## AIM OF THE TASK
The answer consists solely of the listing's lines from the first through the line containing "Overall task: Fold", each reproduced exactly.

## DATA SHOWN
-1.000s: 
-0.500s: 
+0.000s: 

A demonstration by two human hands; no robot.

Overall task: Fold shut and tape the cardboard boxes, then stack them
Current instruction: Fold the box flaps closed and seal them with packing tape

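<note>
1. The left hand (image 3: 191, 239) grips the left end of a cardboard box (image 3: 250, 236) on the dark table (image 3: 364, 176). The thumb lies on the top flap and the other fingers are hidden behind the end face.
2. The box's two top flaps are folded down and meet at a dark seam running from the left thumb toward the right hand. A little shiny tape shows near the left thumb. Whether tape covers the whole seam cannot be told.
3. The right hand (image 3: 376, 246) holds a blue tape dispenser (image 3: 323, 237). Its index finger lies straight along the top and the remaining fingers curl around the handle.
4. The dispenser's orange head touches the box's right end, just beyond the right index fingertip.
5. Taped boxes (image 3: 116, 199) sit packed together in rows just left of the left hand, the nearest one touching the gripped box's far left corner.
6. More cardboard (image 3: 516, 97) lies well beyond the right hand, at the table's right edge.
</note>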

## EXERCISE OUTPUT
-1.000s: 
-0.500s: 
+0.000s: 

A demonstration by two human hands; no robot.

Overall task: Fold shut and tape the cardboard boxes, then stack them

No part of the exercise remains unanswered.